MEXICO CITY (Reuters) - Mexico’s state-run Pemex [PEMX.UL] said on Tuesday it has discovered up to 180 million barrels of crude oil in the Gulf of Mexico’s shallow waters, a find that is expected to help boost the country’s dwindling oil production.
Pemex, whose oil and gas output has been declining since 2004, said light and heavy crudes were found in seven reservoirs along the Mulach and Manik fields in the southern Gulf of Mexico, close to existing infrastructure for production and transportation.
“These are the reservoirs that will feed the country’s reserves,” said Mexican Energy Minister Pedro Joaquin Coldwell at a news conference with Pemex executives.
The discovery of proven, possible and probable reserves (3P) in Mulach and Manik follows discoveries announced by Pemex in recent years in four nearby fields.
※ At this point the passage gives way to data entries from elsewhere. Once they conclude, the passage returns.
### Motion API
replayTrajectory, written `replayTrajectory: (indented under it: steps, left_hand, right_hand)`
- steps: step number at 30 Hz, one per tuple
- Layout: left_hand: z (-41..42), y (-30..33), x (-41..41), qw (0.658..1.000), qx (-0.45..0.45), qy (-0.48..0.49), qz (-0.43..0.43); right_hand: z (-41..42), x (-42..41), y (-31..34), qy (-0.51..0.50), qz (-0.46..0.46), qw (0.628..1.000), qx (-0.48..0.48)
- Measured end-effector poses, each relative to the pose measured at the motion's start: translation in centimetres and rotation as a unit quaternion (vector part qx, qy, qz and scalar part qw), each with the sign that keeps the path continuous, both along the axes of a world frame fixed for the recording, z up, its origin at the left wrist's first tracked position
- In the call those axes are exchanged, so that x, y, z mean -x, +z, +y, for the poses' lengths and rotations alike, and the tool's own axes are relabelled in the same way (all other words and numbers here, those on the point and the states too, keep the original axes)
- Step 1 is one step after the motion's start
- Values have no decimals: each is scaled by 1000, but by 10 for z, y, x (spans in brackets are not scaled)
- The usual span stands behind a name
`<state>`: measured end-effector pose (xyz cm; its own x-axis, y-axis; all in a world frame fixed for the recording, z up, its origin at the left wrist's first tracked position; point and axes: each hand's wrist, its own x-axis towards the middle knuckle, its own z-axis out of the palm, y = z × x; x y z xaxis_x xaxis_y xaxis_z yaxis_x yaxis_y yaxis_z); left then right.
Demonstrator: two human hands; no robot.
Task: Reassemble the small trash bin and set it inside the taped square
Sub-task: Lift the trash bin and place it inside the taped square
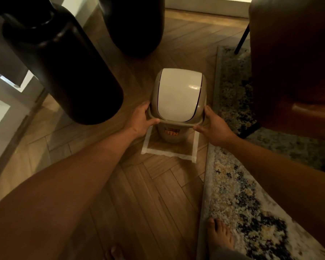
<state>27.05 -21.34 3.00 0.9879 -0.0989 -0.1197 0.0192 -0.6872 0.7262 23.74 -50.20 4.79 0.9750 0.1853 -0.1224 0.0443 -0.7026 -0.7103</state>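
A small beige trash bin with an orange label stands upright on the wood floor, its base within a square of white tape. Its dome top with a white swing lid sits on the bin's rim. My left hand grips the rim on the left side, thumb along the front edge. Opposite it, my right hand grips the rim on the right side. The far side of the tape square is hidden behind the bin.
Two tall dark vases stand left and behind the bin. A patterned rug lies to the right, with a brown chair over it. My bare feet are at the bottom edge.
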Motion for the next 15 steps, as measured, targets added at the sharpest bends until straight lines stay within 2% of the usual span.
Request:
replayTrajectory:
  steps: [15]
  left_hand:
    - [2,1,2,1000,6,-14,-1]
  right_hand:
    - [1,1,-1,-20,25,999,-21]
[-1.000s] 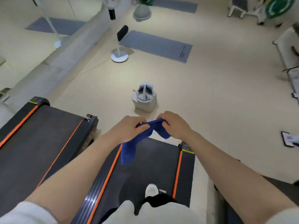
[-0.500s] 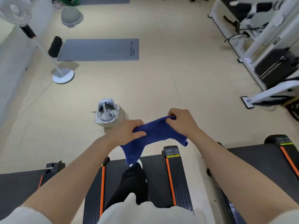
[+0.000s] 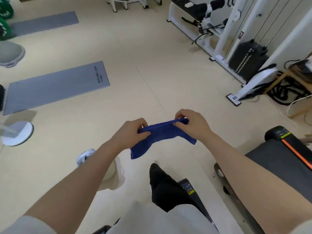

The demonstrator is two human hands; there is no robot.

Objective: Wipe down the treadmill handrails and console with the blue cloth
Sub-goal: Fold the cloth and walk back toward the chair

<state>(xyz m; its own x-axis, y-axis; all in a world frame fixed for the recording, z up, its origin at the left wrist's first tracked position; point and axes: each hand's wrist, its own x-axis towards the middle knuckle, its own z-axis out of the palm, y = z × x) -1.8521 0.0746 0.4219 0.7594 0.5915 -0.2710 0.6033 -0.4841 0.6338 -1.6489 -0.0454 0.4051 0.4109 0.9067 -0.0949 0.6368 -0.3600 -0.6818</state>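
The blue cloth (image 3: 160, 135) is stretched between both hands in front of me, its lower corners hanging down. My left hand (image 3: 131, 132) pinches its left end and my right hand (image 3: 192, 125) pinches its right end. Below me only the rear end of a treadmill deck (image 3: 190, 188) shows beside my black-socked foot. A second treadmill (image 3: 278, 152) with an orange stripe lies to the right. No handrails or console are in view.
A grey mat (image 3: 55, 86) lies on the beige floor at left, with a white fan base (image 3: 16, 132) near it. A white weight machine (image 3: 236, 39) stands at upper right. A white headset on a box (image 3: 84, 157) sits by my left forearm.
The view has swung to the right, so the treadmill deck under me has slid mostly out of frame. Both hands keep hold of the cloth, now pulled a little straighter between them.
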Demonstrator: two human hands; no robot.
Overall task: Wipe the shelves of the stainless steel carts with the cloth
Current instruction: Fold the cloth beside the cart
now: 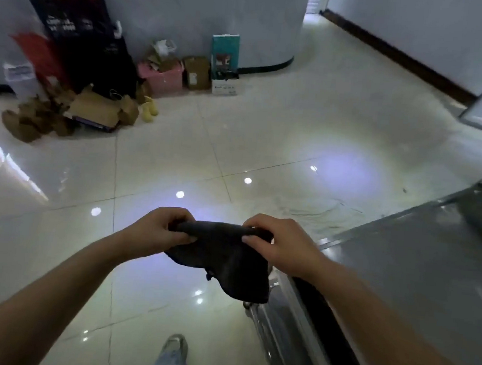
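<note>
Nearest the camera, one shoe and a jeans leg stand on glossy pale floor tiles that mirror ceiling lights. Both of the person's hands are raised over the floor: the left hand and the right hand each pinch the top edge of one dark cloth, which hangs slack between them, just beside the stainless steel cart at the right. One cart's top shelf is visible. Farther off, against the white wall, lie a heap of cardboard boxes, one pink box and dark bags.
</note>
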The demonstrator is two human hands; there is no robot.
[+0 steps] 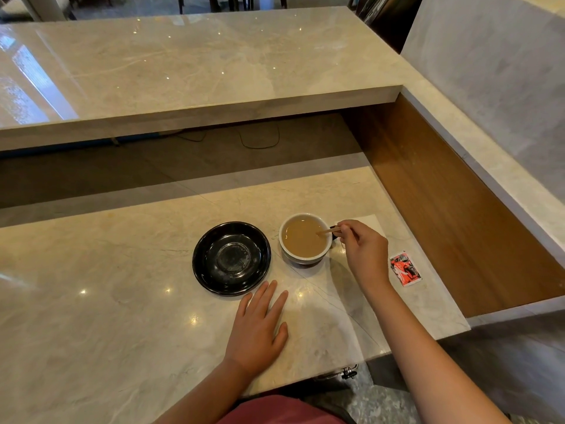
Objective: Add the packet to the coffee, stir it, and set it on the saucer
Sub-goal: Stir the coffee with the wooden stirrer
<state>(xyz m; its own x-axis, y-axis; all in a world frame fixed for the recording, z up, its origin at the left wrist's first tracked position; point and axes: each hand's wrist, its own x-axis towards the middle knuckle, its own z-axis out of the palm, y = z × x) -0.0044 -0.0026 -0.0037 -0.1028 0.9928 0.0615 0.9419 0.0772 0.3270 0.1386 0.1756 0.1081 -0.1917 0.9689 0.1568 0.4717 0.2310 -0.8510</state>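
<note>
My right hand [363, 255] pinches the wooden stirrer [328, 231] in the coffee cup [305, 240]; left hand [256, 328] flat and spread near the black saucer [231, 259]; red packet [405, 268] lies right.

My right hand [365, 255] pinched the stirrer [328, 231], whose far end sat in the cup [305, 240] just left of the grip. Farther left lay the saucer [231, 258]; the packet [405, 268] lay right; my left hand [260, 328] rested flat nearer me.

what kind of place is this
Probably a cafe or bar counter: a raised polished marble ledge over a lower marble worktop, with a white cup of milky coffee beside a black saucer.
</note>
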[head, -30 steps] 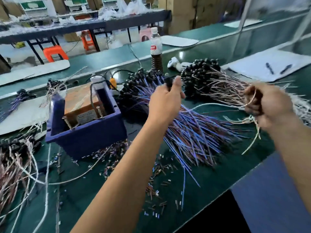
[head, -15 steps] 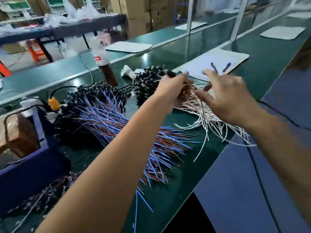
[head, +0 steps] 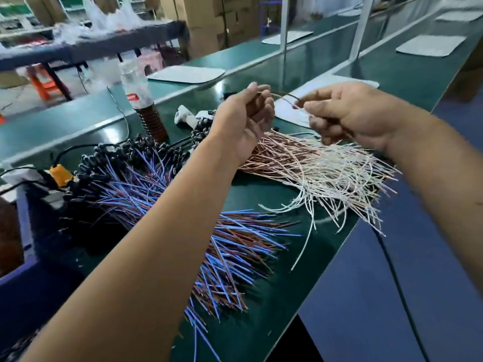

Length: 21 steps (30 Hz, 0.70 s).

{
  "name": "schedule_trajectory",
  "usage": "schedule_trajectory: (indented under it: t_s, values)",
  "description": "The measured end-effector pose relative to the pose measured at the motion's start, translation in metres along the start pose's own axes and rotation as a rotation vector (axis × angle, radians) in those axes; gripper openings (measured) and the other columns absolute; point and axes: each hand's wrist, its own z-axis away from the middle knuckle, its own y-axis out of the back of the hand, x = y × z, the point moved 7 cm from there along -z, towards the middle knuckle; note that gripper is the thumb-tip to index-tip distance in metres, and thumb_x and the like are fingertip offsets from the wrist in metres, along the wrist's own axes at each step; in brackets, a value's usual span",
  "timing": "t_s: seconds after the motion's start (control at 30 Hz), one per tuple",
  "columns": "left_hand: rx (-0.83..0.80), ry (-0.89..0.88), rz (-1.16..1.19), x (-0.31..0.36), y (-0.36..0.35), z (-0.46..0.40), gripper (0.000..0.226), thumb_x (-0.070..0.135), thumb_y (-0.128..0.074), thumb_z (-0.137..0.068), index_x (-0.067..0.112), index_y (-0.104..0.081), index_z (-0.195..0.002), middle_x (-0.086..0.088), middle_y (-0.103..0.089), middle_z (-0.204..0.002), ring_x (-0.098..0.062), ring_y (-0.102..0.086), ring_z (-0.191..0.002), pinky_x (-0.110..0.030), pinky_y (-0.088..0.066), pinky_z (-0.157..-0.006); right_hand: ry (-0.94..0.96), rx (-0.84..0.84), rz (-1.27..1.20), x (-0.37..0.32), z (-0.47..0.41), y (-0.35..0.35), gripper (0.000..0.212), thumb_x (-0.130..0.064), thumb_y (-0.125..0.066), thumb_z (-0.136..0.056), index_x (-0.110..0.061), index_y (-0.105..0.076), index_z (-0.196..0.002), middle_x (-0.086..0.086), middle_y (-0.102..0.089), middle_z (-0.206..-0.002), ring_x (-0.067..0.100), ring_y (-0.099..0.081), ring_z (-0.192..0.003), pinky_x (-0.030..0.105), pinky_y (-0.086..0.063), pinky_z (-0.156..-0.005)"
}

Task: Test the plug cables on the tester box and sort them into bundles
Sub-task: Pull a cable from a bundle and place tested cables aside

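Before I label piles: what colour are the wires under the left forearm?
Blue and brown wires, head view.

No lettering can be read here. The bottle (head: pixel 142 100) on the counter (head: pixel 274 304) wears a red and white label, but its print is blurred. The cardboard boxes (head: pixel 209 19) behind show only smudged marks.

Both my forearms are stretched forward, bare, and raised above the far part of the surface. My left hand (head: pixel 245 121) is curled, thumb on top, pinching one thin wire (head: pixel 281 94). My right hand (head: pixel 350 113) is just beside it and pinches the same wire between thumb and fingers (head: pixel 312 96).
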Motion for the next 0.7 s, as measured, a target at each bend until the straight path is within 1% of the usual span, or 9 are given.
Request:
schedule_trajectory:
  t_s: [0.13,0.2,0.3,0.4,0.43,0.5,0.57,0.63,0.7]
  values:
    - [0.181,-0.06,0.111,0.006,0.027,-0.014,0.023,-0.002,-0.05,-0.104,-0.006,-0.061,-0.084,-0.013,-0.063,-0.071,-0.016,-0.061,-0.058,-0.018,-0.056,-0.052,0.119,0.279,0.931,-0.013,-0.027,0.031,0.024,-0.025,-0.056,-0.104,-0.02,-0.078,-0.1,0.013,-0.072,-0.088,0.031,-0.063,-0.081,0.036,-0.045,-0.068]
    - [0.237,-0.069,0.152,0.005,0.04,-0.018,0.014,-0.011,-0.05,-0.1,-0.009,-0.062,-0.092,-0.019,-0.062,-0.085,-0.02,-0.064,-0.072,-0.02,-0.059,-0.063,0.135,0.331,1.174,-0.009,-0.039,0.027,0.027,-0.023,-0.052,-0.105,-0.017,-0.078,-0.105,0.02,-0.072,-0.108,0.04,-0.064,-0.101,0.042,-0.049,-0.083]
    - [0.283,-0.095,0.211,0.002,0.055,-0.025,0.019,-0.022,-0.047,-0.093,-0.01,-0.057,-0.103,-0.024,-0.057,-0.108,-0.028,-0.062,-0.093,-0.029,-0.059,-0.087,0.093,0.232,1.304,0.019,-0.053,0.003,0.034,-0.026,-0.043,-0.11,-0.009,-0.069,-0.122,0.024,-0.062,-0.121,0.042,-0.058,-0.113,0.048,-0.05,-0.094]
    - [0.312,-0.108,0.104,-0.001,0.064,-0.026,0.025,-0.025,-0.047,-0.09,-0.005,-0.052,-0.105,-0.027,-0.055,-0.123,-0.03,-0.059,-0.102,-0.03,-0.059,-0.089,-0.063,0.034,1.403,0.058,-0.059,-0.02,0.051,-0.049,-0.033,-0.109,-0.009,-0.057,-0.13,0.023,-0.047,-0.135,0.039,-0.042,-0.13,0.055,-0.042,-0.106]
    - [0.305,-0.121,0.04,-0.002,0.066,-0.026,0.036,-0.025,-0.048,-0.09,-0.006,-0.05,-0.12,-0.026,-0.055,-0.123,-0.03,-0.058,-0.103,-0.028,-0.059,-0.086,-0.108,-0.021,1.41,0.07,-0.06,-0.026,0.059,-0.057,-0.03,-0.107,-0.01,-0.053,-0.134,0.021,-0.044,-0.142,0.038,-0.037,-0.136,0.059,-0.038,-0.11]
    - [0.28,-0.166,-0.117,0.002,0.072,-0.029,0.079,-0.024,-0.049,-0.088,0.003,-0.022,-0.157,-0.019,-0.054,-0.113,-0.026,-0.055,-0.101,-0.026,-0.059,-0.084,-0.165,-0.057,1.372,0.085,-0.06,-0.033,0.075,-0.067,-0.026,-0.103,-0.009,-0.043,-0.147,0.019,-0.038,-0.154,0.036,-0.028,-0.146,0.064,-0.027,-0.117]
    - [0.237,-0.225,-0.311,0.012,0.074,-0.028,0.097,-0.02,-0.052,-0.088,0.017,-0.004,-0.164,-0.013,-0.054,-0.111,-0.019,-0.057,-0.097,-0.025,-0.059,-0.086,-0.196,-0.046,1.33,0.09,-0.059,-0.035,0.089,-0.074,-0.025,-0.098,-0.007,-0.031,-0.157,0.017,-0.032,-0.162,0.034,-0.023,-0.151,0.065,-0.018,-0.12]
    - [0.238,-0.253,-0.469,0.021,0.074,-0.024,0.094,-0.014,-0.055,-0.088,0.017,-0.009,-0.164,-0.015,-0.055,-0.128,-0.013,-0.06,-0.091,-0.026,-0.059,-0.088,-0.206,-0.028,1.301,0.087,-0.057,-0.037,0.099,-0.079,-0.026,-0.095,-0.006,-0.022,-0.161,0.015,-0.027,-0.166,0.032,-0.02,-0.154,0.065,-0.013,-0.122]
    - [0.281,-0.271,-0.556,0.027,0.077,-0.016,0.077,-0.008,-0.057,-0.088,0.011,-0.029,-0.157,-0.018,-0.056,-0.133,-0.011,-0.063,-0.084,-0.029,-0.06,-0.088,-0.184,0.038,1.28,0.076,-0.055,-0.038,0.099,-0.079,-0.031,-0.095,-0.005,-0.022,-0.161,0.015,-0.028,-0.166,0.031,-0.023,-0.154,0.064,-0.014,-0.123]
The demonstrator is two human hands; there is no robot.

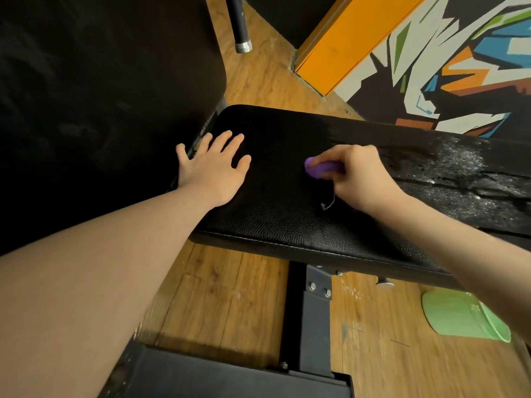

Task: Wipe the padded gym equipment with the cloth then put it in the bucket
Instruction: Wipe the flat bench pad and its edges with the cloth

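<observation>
The right hand (356, 179), right of centre in the frame, has its fingers curled around a small bunched purple cloth (323, 168), pressing it onto the black padded seat (273, 219) of a gym bench. Only a little of the cloth shows beyond the knuckles, and a loose thread trails just below the hand. The left hand (214, 165), at centre left, lies flat on the pad with fingers spread, holding nothing and apparently steadying the person.

This looks like the wiping step, still under way. The pad runs toward the right edge of the frame, where its surface is cracked and flecked with white; that stretch probably still needs passes, so the next move likely calls for sweeping the cloth rightward under firm pressure.

A pale green object (462, 317) sits on the wooden floor (230, 297) at lower right; it may be the bucket, though that cannot be told for sure.
</observation>
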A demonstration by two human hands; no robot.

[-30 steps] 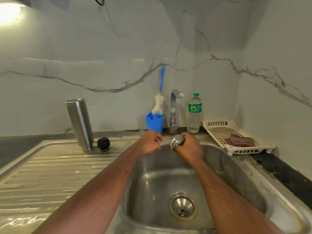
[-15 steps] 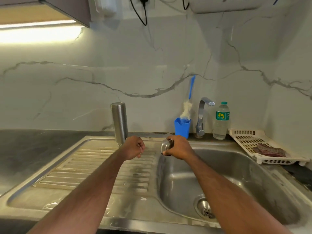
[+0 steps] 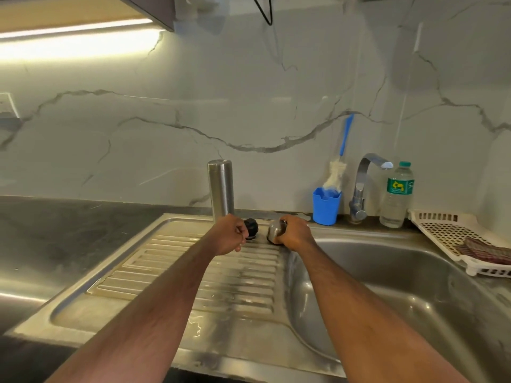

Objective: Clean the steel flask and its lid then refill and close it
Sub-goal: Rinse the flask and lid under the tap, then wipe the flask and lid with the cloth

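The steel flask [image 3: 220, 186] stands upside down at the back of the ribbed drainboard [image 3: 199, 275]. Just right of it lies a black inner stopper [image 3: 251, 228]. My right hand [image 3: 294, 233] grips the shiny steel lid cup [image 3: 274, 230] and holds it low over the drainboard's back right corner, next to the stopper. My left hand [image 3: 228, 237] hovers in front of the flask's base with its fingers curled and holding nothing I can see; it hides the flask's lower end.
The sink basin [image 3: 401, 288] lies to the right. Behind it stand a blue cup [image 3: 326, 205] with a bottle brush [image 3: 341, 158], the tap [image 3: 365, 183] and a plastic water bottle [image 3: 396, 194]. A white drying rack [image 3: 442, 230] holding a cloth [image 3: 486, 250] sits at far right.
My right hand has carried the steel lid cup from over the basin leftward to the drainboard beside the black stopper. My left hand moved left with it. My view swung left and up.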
Together they will require $7 billion to $10 billion in investment, including drilling rigs, pipelines and at least one production platform.
Even amid budgetary constraints, Pemex in recent years has increased exploration efforts, with a 25 percent success rate in confirming reserves, below rates registered in previous decades, according to the firm’s exploration chief Jose Antonio Escalera.
Rising crude prices and an expanding budget now allow the company to do more to reverse the country’s falling proven reserves, which last year declined 7 percent to 8.48 billion barrels of oil equivalent.
Pemex expects new production from the Xikin, Esah, Kinbe, Koban, Mulach and Manik offshore fields to add up to 210,000 barrels per day (bpd) of crude and 350 million cubic feet per day (mmcfd) of natural gas by the second half of 2020.
The first field to add barrels would be Xikin, discovered three years ago, where early production is expected in 2019. The Esah field would follow in the first quarter of 2020.
Mexico expects the downward trend in its oil reserves to turn positive in two years, following a constitutional energy overhaul enacted in 2013, said Joaquin Coldwell.
The new fields will also contribute relatively quickly to Pemex output in shallow waters, where the vast majority of its production originates. Pemex has recently been facing production problems at one of its main shallow-water areas, the Xanab light crude field.
“We still don’t have a specific production goal for this year. There’s an emergency plan to ease Xanab’s (output) declination,” Pemex’s CEO, Carlos Trevino Medina, said at the news conference.